[DIRECTIONS FOR THIS TASK]
Nothing outside the range is wanted. Repeat exactly the lines below from the one with "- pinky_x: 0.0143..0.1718" through the one with "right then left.".

MATERIAL SHOWN Block Start

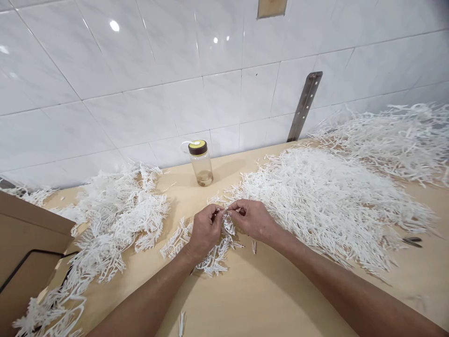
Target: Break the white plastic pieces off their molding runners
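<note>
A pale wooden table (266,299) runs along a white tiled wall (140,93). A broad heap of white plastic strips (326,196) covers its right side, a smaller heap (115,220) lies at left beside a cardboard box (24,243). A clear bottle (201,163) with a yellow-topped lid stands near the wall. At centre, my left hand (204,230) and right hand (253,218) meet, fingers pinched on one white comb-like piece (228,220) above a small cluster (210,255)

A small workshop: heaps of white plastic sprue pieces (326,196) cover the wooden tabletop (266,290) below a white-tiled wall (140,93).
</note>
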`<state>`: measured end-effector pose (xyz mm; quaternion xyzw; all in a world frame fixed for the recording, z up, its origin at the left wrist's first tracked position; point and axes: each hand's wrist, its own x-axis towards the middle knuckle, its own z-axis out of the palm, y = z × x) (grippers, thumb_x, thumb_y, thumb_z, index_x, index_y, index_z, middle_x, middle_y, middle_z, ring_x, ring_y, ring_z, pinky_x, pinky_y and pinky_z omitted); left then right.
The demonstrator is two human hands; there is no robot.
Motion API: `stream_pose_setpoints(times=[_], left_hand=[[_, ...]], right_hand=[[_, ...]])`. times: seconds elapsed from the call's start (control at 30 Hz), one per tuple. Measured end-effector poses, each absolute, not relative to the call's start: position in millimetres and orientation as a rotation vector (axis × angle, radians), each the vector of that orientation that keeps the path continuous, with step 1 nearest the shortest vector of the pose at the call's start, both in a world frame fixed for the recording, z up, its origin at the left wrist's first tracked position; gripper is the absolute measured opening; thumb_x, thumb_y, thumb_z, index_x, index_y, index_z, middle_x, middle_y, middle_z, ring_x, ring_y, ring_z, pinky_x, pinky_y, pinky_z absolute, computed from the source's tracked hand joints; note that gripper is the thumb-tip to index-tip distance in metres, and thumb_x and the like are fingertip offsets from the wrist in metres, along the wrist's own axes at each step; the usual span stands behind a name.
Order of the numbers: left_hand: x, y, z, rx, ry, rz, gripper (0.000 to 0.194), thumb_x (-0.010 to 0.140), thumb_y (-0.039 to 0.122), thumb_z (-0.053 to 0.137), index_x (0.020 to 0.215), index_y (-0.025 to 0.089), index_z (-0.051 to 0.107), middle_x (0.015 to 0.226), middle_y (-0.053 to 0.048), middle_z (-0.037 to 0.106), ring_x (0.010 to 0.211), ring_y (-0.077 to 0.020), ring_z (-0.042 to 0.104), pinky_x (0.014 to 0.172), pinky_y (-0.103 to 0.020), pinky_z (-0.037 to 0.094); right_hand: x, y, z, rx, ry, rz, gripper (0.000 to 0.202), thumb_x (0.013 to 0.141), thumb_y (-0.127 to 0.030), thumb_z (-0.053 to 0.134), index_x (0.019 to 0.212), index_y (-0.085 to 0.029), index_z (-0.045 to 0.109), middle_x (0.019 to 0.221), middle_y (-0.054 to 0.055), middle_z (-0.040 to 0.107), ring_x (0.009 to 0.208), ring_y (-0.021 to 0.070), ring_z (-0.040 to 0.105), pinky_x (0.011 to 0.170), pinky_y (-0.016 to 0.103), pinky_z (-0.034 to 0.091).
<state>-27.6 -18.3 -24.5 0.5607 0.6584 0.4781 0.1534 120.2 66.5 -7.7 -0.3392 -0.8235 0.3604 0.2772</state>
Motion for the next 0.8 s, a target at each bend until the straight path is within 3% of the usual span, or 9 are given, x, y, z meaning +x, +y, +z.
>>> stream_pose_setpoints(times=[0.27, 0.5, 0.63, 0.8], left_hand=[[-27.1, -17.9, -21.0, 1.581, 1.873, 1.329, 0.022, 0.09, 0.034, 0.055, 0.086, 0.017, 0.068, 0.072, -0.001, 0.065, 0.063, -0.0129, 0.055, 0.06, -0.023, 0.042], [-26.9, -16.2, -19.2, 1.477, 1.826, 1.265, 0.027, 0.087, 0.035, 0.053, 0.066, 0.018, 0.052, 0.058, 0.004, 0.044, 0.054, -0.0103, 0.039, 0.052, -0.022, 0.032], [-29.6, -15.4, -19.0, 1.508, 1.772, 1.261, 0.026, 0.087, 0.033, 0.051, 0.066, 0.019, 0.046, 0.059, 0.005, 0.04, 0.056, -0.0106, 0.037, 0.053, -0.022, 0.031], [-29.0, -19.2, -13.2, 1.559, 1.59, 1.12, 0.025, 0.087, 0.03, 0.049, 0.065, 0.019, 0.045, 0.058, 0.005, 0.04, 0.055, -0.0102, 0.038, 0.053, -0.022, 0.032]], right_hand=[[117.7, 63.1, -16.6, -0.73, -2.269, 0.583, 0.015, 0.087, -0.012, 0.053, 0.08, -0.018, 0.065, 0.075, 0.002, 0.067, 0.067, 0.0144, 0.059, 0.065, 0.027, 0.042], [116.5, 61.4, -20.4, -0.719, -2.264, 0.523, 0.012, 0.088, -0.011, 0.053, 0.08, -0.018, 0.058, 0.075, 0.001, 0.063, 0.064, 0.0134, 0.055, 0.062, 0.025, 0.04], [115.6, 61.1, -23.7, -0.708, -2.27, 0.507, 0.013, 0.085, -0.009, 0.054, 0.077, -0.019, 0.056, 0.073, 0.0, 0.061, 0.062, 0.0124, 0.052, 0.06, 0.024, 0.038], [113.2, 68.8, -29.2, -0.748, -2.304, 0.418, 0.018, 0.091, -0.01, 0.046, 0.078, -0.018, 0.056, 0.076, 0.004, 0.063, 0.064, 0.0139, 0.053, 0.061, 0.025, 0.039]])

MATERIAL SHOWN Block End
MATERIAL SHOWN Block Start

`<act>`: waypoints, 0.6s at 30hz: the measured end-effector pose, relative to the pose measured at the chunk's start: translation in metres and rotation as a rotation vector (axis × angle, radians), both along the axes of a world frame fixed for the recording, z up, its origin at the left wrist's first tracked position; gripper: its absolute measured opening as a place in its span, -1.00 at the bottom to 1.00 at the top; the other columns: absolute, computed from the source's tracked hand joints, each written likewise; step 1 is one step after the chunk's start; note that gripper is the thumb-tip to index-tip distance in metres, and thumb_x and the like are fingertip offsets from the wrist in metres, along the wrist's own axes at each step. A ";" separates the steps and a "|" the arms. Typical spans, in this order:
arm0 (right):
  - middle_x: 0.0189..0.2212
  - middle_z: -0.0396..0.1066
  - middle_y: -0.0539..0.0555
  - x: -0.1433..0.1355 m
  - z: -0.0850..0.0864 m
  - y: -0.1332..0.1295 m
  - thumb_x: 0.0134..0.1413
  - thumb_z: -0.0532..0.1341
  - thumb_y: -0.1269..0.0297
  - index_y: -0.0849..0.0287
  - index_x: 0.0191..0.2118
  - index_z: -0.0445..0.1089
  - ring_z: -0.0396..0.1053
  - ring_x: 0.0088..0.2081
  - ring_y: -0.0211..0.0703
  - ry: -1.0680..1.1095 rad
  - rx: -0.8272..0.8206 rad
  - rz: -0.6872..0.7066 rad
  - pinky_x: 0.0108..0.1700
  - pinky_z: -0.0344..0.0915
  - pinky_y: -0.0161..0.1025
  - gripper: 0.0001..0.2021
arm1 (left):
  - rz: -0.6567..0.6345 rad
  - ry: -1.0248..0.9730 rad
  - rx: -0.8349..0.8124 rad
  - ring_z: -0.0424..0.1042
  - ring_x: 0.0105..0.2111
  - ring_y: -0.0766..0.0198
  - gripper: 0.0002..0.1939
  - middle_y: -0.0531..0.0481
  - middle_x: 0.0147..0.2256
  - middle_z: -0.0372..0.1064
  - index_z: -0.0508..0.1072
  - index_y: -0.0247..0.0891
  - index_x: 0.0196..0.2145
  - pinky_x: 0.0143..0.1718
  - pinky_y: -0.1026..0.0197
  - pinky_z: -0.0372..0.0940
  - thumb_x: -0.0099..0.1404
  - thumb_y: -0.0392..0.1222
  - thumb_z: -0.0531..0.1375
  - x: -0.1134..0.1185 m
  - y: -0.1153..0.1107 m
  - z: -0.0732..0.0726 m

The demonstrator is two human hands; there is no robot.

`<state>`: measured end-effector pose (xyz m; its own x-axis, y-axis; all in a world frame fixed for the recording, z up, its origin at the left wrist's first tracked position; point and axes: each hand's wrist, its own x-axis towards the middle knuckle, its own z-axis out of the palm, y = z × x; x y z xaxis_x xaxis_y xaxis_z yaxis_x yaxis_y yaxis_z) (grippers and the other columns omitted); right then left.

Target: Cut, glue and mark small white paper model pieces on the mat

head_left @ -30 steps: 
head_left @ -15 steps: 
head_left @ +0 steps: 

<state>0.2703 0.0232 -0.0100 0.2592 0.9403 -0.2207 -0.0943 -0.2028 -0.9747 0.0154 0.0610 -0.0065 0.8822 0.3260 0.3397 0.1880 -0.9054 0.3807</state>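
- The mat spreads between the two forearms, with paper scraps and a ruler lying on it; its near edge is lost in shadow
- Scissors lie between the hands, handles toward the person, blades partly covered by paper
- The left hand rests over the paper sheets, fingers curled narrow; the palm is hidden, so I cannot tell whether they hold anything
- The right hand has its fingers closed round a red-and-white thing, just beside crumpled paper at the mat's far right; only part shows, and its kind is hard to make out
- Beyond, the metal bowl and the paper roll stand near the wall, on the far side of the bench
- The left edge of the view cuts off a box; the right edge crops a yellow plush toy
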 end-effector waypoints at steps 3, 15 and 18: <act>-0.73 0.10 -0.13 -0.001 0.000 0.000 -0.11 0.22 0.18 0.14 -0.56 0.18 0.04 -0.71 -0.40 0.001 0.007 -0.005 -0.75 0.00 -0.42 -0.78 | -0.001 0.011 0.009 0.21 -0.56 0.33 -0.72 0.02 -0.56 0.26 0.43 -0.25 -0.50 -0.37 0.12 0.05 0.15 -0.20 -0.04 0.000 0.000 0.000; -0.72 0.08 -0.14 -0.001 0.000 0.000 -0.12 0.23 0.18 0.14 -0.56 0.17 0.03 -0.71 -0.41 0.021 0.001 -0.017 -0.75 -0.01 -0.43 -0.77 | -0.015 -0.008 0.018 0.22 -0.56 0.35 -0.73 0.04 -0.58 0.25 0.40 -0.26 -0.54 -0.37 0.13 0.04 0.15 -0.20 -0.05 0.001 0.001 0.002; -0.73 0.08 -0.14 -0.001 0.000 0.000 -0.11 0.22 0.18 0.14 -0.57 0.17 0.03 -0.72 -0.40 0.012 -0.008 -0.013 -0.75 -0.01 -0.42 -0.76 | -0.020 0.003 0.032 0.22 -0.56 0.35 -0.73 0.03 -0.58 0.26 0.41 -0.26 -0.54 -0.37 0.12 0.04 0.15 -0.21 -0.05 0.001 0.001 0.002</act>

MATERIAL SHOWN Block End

[SOLUTION TO THIS EXERCISE]
  - pinky_x: 0.0143..0.1718
  - pinky_y: -0.1026..0.0197
  - pinky_z: -0.0372..0.0940
  - thumb_x: -0.0099..0.1404
  - thumb_y: -0.0392..0.1222
  - thumb_z: -0.0531..0.1375
  - x: -0.1134..0.1185 m
  - y: -0.1153..0.1107 m
  - z: -0.0732..0.0726 m

The demonstrator is two human hands; there is no robot.

`<state>`: measured end-effector pose (xyz m; its own x-axis, y-axis; all in a world frame fixed for the recording, z up, its origin at the left wrist's first tracked position; point and axes: each hand's wrist, its own x-axis towards the middle knuckle, its own z-axis out of the palm, y = z × x; x y z xaxis_x xaxis_y xaxis_z yaxis_x yaxis_y yaxis_z) (grippers and the other columns omitted); right then left.

The exercise is now finished.